In Situ Reduction, Post Hoc Exploration

The In Situ Reduction, Post Hoc Exploration paradigm:
How to reduce data to a small enough form that it can be saved to disk and yet maintain enough accuracy to be useful for analysis?

Overview

An important consideration for in situ processing is whether the desired visualizations are known a priori. When they are known a priori, the visualizations can be specified ahead of time and carried out as the data is generated. When they are not known a priori, in situ processing is more complicated, since it is not clear which visualizations to carry out. One approach is to refuse in situ processing, i.e., to do post hoc processing instead, although saving data less frequently. The problem with this approach is that I/O constraints may cause the data to become so sparse temporally that important phenomena may be lost (i.e., a phenomenon begins after one time slice is saved and ends before the next one) or that features cannot be tracked over time.

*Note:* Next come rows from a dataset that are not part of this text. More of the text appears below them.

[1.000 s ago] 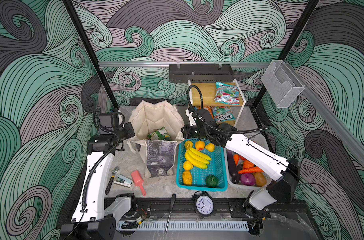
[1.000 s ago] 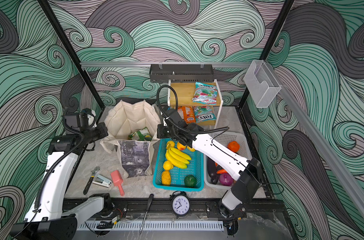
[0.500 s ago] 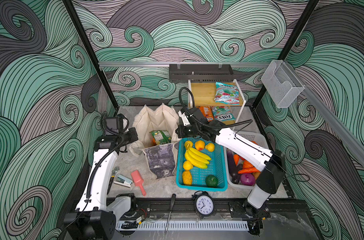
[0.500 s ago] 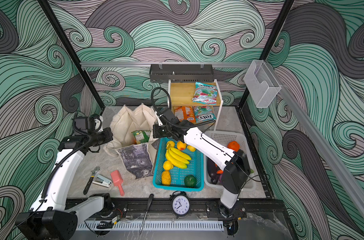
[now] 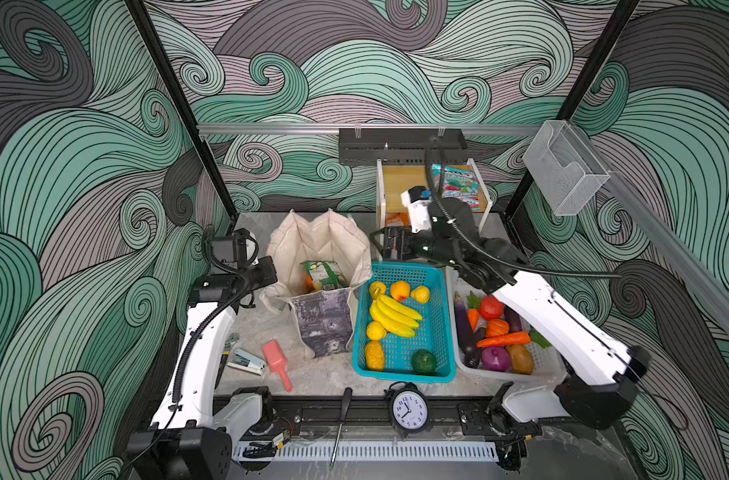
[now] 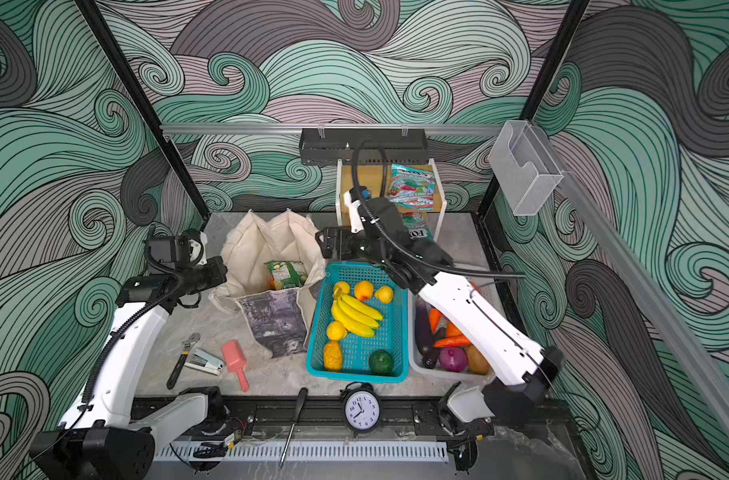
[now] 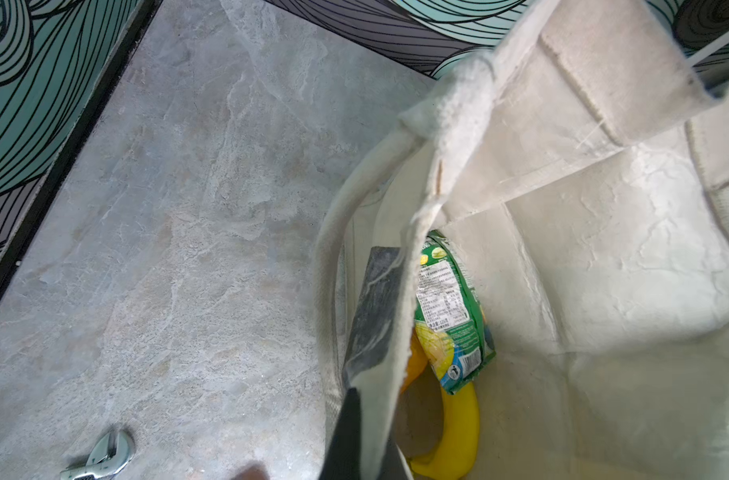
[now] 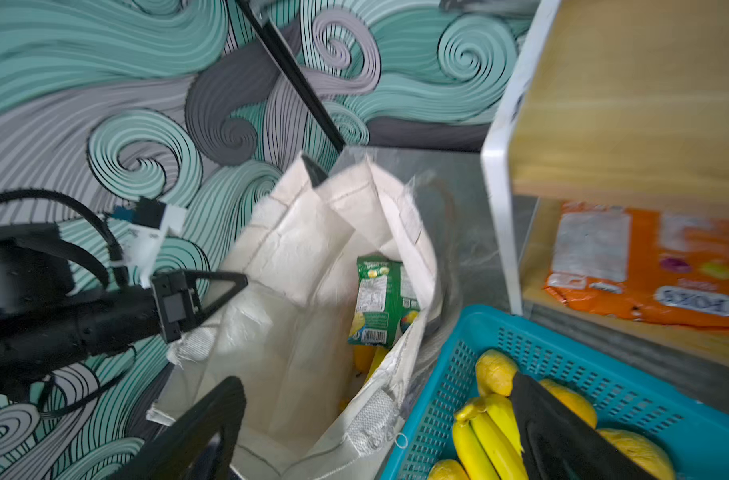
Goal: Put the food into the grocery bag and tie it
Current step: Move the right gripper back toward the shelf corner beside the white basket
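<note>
Well, the grocery bag [image 5: 313, 241] stands open on the grey table [image 5: 325, 374], towards the back and just beside the teal basket [image 5: 447, 316]; its printed front slumps forward towards the near edge. Inside it a green snack packet [image 5: 323, 274] is propped on end, and the left wrist view shows a banana [image 7: 458, 432] lying under it at the bottom, with something orange next to that which I cannot make out. The left gripper [image 5: 271, 272] is clamped tight on the bag's left rim, with the cloth pinched between its black fingers [image 7: 344, 436]. The right gripper [image 8: 375, 384] hangs above the bag's right rim and the far corner of the teal basket, its jaws spread wide with nothing between them. A bunch of bananas [image 5: 394, 318] and several yellow-orange fruits lie in the teal basket. An eggplant [image 5: 462, 324] and a carrot [image 5: 504, 340] sit among other produce in the white basket [image 5: 504, 376], to the right of the teal one; a teal-red packet [image 5: 458, 187] lies on top of the shelf [image 5: 396, 187] at the back.
</note>
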`<state>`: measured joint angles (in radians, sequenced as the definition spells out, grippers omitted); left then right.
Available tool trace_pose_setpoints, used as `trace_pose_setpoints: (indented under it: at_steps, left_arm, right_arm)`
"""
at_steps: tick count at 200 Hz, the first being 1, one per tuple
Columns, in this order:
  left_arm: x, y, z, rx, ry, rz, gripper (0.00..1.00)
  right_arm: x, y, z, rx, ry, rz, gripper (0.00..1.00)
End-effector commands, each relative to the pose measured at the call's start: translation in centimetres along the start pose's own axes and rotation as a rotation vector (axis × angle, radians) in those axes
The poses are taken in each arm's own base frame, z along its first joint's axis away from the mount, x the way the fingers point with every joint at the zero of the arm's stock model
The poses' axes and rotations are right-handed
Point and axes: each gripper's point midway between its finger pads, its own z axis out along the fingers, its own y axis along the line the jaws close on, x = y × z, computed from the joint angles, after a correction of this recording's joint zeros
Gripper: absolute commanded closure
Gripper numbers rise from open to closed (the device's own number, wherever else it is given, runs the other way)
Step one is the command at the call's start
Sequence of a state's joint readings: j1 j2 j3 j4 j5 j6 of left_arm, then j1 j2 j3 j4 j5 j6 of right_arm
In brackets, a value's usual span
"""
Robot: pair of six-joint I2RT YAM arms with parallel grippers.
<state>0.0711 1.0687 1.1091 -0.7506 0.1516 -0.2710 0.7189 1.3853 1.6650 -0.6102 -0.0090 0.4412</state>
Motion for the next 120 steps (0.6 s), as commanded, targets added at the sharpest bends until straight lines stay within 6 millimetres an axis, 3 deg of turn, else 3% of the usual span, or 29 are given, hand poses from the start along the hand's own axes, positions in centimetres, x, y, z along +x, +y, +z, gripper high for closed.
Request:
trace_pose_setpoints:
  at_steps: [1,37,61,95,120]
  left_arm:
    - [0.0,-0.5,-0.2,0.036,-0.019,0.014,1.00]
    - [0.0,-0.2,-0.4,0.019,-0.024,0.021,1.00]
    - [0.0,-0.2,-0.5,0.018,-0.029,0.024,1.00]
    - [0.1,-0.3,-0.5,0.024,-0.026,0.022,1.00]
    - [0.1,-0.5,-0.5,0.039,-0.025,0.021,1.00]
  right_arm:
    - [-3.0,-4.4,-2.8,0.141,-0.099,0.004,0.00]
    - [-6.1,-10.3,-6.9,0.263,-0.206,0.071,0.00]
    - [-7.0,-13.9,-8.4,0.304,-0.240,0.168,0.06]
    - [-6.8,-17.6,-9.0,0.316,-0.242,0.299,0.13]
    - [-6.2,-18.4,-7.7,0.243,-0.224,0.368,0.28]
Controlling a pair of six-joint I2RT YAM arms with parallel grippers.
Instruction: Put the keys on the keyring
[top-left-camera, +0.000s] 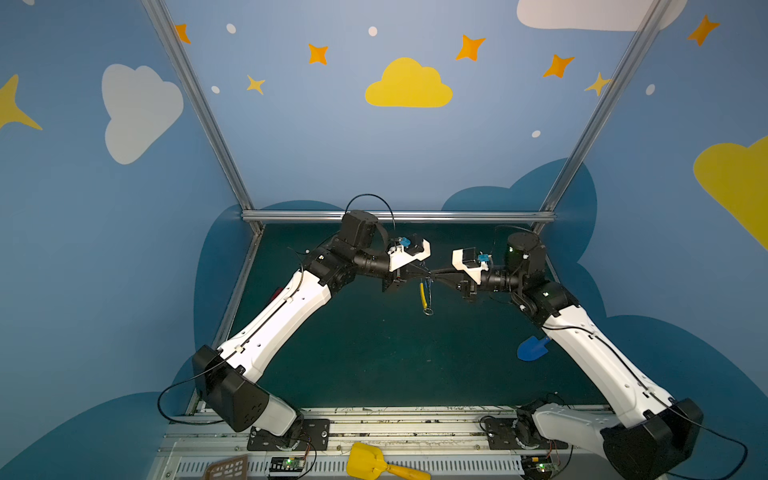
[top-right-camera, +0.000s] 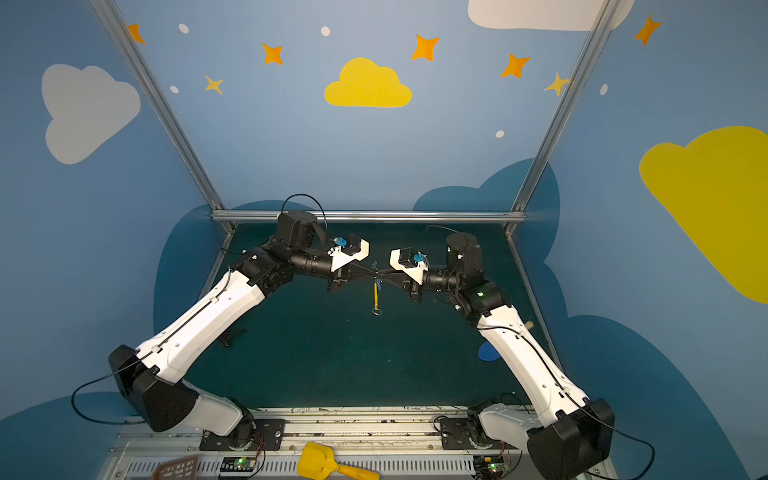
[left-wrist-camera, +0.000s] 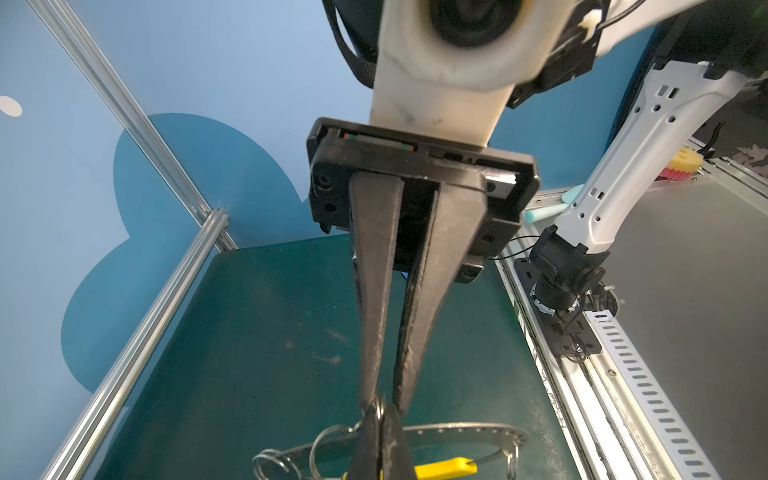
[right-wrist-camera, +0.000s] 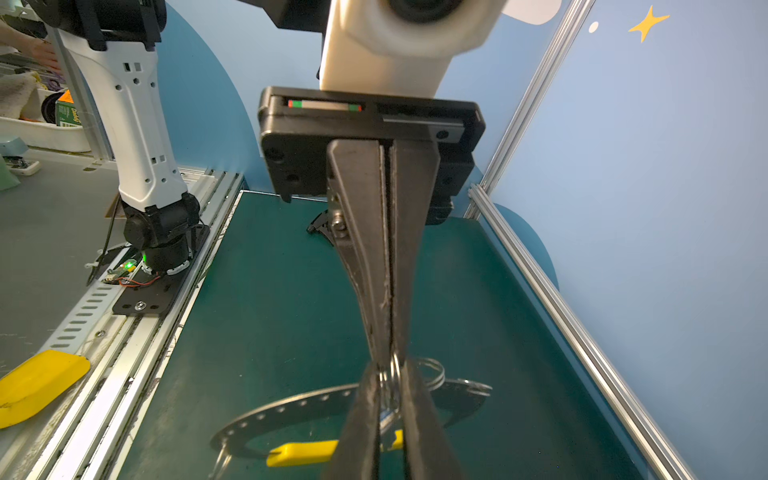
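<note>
Here, the left tool (right-wrist-camera: 384, 361) is pressed fully shut on a small metal ring (right-wrist-camera: 395, 374). Tip to tip with it, the right tool (left-wrist-camera: 382, 407) holds its jaws a sliver apart around that ring; any grip is unclear. Just below the left tool hang the blue-tagged keys (top-right-camera: 378, 286) and the grey-and-yellow keyring (left-wrist-camera: 457, 428). Far beyond the left tool, a green carton (right-wrist-camera: 66, 112) bears unreadable print.

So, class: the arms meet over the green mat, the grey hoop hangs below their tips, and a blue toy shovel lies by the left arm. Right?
No: the blue toy shovel lies by the right arm, as both top views show. The arms do meet over the green mat, with the grey hoop hanging below.
</note>
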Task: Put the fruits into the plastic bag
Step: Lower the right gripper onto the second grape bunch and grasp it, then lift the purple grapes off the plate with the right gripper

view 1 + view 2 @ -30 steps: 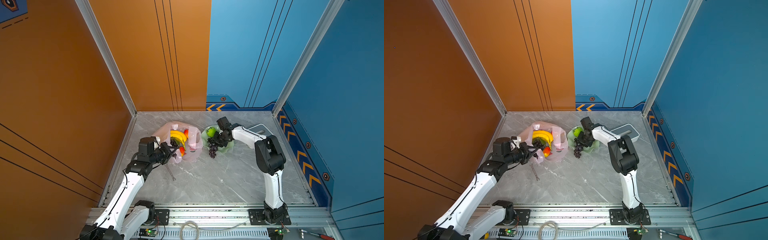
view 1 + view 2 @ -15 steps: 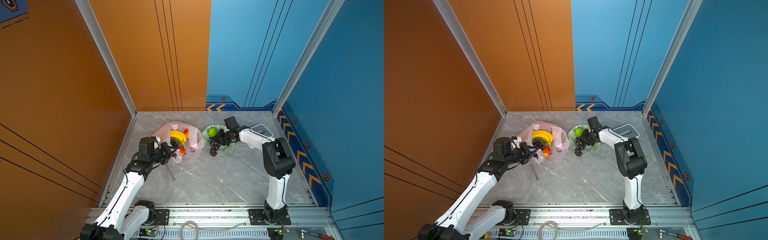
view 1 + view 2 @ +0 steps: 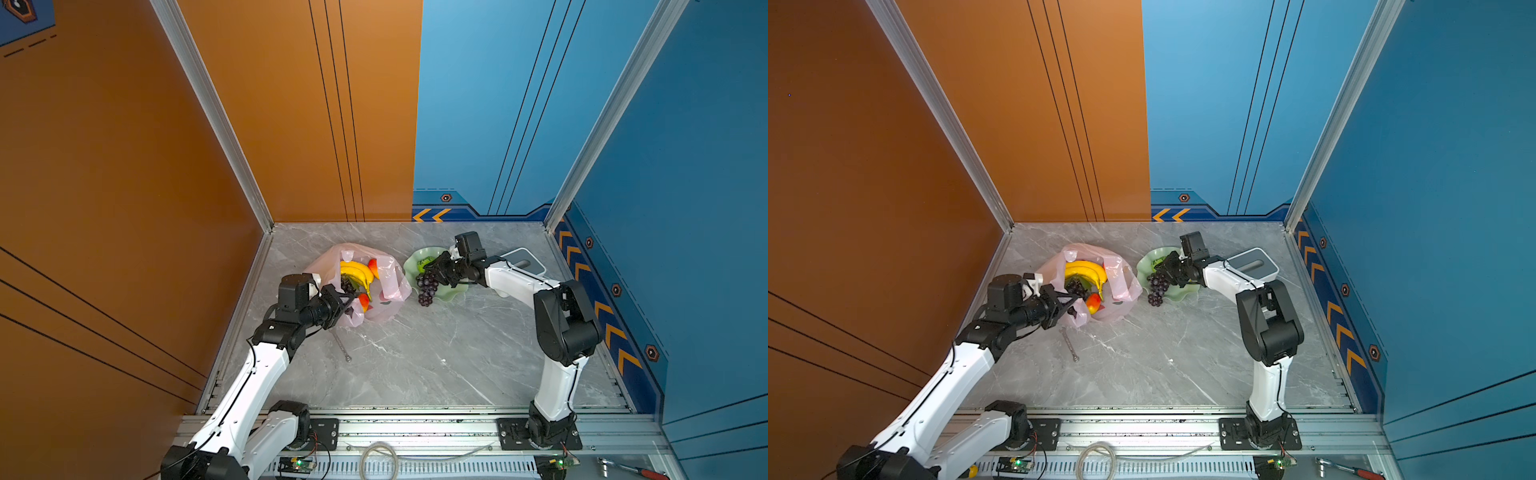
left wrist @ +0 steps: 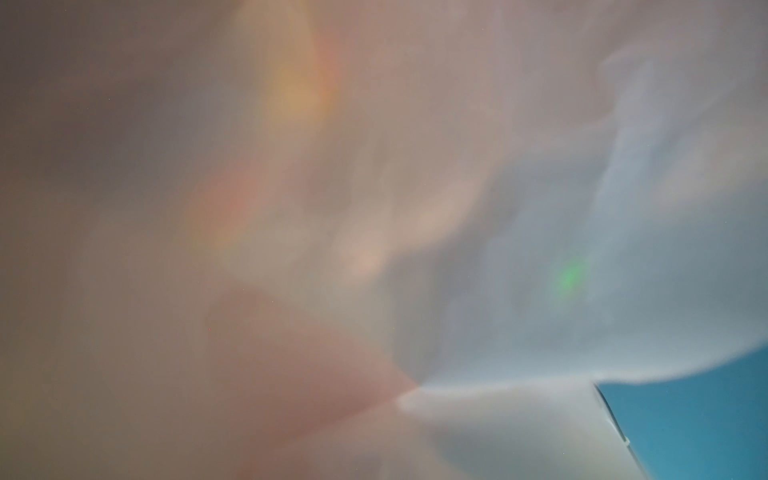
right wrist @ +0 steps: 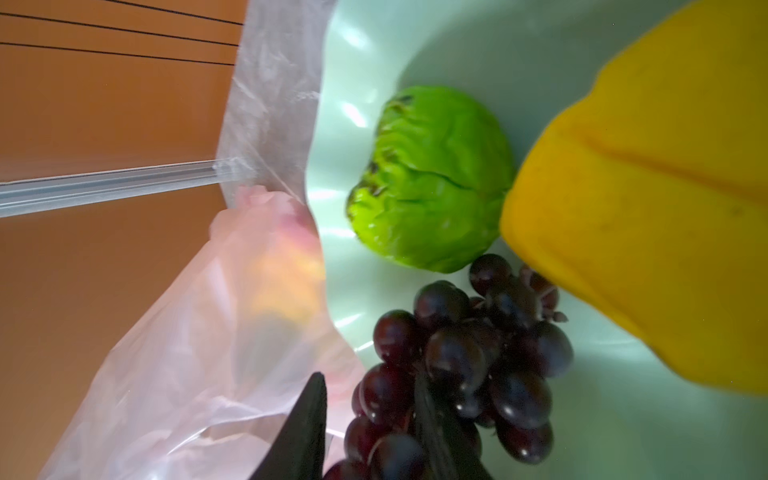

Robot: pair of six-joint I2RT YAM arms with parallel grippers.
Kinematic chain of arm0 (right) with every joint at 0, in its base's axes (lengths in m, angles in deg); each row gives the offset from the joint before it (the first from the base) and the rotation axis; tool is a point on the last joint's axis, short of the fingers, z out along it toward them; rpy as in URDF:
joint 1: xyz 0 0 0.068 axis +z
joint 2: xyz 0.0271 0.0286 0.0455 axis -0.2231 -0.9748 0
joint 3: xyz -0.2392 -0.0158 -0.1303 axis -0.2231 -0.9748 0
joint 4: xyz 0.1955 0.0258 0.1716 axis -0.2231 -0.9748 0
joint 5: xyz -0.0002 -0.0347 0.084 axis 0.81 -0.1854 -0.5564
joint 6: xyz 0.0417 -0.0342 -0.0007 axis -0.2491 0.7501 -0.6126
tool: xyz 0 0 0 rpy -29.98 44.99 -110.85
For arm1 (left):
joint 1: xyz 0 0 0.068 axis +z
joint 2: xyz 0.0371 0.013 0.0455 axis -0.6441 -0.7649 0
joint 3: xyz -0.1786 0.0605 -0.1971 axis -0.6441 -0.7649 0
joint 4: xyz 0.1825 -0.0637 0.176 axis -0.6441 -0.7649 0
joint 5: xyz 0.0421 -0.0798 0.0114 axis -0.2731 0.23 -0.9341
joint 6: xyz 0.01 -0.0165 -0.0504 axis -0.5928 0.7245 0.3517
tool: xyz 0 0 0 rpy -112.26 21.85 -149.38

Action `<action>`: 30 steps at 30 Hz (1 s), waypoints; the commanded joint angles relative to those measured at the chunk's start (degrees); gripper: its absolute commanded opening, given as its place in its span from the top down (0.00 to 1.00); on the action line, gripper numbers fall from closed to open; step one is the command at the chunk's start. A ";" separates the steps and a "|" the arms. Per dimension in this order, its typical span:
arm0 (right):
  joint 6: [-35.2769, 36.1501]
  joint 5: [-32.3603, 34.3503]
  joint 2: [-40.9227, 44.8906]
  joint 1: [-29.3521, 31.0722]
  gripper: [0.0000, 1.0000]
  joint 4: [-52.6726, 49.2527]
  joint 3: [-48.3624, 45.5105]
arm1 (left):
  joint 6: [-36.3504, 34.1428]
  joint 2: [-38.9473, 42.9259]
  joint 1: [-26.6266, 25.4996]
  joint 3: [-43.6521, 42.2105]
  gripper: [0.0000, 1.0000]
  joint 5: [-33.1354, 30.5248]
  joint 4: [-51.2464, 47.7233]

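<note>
The pale-pink plastic bag (image 3: 390, 286) (image 3: 1121, 286) lies open at the back left. It holds a yellow banana bunch (image 3: 357, 270), red-orange mangoes (image 3: 364, 301) and dark grapes (image 3: 347, 286). My left gripper (image 3: 349, 299) (image 3: 1073, 300) is shut on the bag's near rim. Bag film (image 4: 374, 166) fills the left wrist view. My right gripper (image 3: 434, 270) (image 5: 370, 419) is shut on a second bunch of grapes (image 3: 427, 286) (image 5: 457, 353), which hangs over the rim of the green dish (image 3: 409, 266) (image 5: 457, 50). A green piece (image 5: 432, 178) and a yellow piece (image 5: 665, 187) lie in the dish.
A metal wrench (image 3: 343, 345) (image 3: 1069, 343) lies on the marble floor in front of the bag. A white-and-grey box (image 3: 523, 262) (image 3: 1252, 264) stands behind the right arm. Orange and blue walls close in the back and both sides.
The right arm's elbow and wrist have swung to the right while its fingers stayed at the grapes, and the bunch has shifted slightly up. The left arm and the bag are as before.
</note>
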 commanded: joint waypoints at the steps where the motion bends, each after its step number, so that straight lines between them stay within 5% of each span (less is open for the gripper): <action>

Another approach when lacking a priori knowledge, and the research challenge this webpage focuses on, is to use a combination of in situ and post hoc processing. Specifically, data is transformed and reduced in situ, the resulting reduced data is saved to disk, and then this data is explored later in the traditional post hoc manner. The benefit of this idea is that the reduced data could be small enough to store sufficient temporal frequency even in the face of severe I/O constraints.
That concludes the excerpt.